En descendant les Champs-Élysées, Geneviève aperçut un jeune homme proprement vêtu, quoique ses habits fussent vieux et usés. Il était adossé contre un arbre; quelquefois il laissait passer dix personnes sans s'occuper d'elles; puis il en venait une dont la physionomie probablement l'encourageait davantage, et à celle-là il ôtait son chapeau sans parler. Si cette démonstration ne lui réussissait pas, il semblait découragé et épuisé de son effort, et il était encore quelque temps sans demander. Cependant il s'arrêta devant Anselme, et lui tendit son chapeau. Anselme le regarda et lui dit:
«Mon ami, n'avez-vous pas d'ouvrage, ou quelque infirmité vous empêche-t-elle de travailler?

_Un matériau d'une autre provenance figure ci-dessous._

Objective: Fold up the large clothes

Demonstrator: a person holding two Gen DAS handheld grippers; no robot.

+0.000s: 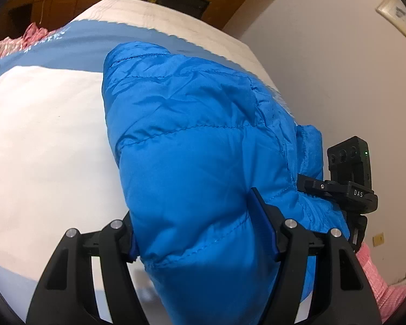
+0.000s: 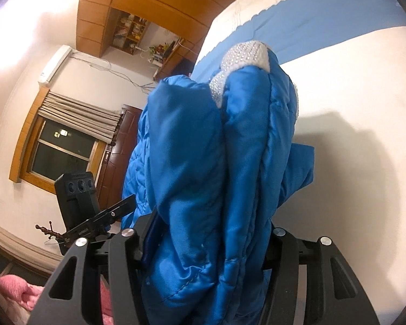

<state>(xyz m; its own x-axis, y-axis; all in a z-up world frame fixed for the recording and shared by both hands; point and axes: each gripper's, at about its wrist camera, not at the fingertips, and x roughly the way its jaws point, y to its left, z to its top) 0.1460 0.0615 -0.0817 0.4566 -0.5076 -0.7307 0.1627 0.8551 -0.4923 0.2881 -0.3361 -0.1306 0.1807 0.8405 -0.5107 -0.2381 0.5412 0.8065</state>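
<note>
A bright blue quilted puffer jacket (image 1: 197, 146) fills the middle of the left wrist view, bunched and lifted over the bed. My left gripper (image 1: 203, 233) is shut on a thick fold of it; the fabric hides most of both fingers. In the right wrist view the same jacket (image 2: 203, 178) hangs in thick folds, with a white sparkly trim (image 2: 243, 52) at its top. My right gripper (image 2: 208, 246) is shut on the jacket too, its fingertips buried in fabric. The right gripper's body (image 1: 349, 181) shows beside the jacket in the left wrist view.
The bed has a white sheet (image 1: 46, 140) with a blue band (image 1: 67, 51). A pink blanket (image 1: 376, 279) lies at the bed's edge. A plain wall (image 1: 324, 75) is on the right. A window (image 2: 59, 149), a dark door (image 2: 121, 146) and wooden cabinets (image 2: 138, 2) stand beyond the bed.
</note>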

—Je n'ai pas d'ouvrage, répondit le jeune homme; mais, si j'étais seul, j'aimerais mieux mourir de faim que de mendier. Je suis tailleur; mon maître a fait de mauvaises affaires, et il est parti sans payer les ouvriers. J'ai une pauvre jeune femme qui partage mes privations. Ce matin il me restait un sou, j'ai acheté un petit pain que je lui ai laissé; et, ayant couru inutilement chez tous mes amis, je me suis mis à mendier pour ne pas rentrer sans lui rapporter ce qui lui est nécessaire. Mais cela me déchire le cœur! Voilà une demi-heure que je suis là, et personne n'a encore voulu rien me donner.
—Et, demanda Anselme, pourquoi vous êtes vous adressé à moi, plutôt qu'à cet homme couvert de chaînes et de diamants qui marchait devant moi?»
Le jeune homme balbutia; Anselme réitéra sa question.
«C'est..., dit-il enfin, mais je n'oserai jamais vous le dire.
—Osez: je ne me fâcherai de rien.
—Eh bien! c'est justement parce que vous avez un habit un peu râpé, que vous ne paraissez pas bien riche, et que j'ai pensé que vous seriez plus sensible au malheur que ces gens qui n'ont jamais peut-être manqué de rien.
—Ceci est parfaitement raisonné. Tenez, aller trouver votre femme, et laissez-moi votre nom et votre adresse.
—Jean Keissler, rue du Petit-Hurleur, 10.